[EXERCISE DESCRIPTION] Across the listing that follows, work out how many lines carry the string "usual". Provide that number and nothing else.

[INPUT DATA]
* * * * * * * * *

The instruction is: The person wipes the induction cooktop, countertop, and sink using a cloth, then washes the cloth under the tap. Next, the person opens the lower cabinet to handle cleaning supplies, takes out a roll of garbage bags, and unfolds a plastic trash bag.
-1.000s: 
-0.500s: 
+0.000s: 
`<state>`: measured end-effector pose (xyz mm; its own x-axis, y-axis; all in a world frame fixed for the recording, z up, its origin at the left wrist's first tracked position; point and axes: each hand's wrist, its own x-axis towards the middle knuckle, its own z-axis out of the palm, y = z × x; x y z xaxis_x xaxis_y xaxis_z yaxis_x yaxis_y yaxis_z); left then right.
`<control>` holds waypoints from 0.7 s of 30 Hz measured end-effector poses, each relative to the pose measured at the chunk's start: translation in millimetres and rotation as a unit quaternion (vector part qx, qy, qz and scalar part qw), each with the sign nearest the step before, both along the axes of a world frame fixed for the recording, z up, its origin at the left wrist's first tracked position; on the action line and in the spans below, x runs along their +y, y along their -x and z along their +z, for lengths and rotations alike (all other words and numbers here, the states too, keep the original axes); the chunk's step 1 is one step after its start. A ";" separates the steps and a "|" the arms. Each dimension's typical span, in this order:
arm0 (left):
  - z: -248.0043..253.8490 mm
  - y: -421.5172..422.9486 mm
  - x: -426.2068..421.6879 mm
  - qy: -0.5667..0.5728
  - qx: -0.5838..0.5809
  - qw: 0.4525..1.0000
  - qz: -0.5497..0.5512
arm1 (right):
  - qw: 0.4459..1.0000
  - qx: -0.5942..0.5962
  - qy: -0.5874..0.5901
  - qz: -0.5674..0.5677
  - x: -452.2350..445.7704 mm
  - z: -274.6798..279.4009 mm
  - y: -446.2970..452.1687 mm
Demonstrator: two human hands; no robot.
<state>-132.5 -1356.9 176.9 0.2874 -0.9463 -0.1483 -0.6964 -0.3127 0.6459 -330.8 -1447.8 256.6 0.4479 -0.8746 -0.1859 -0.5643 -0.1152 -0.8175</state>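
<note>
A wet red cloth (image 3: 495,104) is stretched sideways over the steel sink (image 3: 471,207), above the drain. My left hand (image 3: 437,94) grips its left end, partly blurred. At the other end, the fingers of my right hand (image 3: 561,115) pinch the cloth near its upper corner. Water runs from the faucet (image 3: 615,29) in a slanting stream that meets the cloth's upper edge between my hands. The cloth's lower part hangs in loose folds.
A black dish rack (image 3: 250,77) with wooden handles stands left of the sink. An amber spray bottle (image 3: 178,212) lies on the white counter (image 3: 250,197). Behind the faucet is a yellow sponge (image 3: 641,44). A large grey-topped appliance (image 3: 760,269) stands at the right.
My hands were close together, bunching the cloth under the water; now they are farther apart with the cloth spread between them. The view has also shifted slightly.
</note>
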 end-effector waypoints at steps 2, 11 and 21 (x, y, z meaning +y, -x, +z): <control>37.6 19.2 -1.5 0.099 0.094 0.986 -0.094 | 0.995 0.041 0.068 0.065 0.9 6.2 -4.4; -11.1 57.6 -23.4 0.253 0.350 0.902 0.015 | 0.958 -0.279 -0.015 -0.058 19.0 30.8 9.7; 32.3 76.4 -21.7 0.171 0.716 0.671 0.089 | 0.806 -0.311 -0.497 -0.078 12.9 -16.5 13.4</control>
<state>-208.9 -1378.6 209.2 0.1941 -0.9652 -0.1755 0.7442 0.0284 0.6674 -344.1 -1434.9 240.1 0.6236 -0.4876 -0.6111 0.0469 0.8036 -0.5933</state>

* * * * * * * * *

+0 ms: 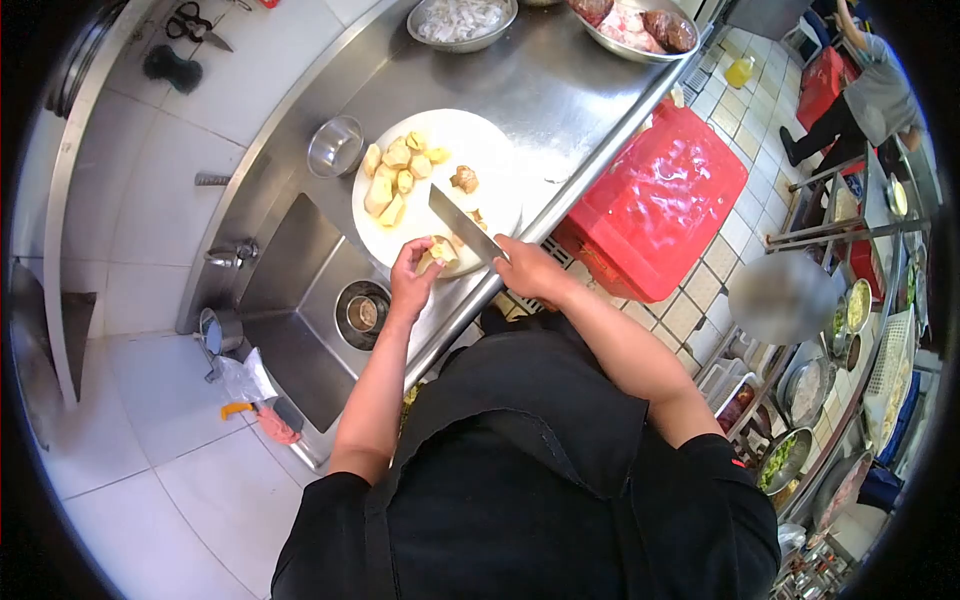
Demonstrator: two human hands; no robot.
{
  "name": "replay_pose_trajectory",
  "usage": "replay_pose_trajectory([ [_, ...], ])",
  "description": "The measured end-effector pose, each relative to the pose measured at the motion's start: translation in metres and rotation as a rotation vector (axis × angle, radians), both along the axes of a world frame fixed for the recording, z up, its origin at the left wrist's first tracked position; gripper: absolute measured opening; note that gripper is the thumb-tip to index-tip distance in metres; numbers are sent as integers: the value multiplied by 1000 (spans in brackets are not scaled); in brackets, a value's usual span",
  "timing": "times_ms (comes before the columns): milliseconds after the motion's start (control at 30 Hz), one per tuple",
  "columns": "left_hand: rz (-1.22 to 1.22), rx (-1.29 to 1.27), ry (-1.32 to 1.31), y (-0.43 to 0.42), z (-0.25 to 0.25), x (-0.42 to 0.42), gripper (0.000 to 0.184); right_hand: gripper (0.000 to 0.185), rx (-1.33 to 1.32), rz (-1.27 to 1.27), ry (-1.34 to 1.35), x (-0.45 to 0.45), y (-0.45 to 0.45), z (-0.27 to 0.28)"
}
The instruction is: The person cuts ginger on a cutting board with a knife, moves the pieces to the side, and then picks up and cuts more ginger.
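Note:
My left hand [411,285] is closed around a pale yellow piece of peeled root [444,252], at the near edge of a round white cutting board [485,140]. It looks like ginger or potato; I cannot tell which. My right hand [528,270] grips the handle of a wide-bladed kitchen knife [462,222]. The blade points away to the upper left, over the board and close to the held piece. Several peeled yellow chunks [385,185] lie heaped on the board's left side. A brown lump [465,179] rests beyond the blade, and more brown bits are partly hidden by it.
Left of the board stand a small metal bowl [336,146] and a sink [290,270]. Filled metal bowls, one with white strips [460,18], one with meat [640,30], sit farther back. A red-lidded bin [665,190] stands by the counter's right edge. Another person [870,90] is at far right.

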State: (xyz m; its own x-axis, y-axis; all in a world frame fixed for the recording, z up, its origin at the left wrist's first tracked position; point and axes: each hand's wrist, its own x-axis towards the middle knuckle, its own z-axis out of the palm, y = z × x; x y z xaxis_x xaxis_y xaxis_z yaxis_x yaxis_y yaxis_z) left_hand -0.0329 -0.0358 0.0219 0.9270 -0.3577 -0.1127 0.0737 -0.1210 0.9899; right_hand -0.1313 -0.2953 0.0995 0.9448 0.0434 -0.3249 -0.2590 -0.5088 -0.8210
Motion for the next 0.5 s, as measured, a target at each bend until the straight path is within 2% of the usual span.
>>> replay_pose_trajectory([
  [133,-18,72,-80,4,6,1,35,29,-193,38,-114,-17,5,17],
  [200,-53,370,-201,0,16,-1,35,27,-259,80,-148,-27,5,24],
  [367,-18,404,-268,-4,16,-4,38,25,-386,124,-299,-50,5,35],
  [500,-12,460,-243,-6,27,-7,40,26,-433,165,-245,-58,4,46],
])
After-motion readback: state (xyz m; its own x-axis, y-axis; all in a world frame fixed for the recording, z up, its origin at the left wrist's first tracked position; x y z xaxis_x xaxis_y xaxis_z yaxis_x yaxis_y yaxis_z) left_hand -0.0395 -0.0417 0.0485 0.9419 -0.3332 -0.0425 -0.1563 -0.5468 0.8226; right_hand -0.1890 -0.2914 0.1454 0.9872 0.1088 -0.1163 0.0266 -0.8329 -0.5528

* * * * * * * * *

[SOLUTION TO THIS TASK] 2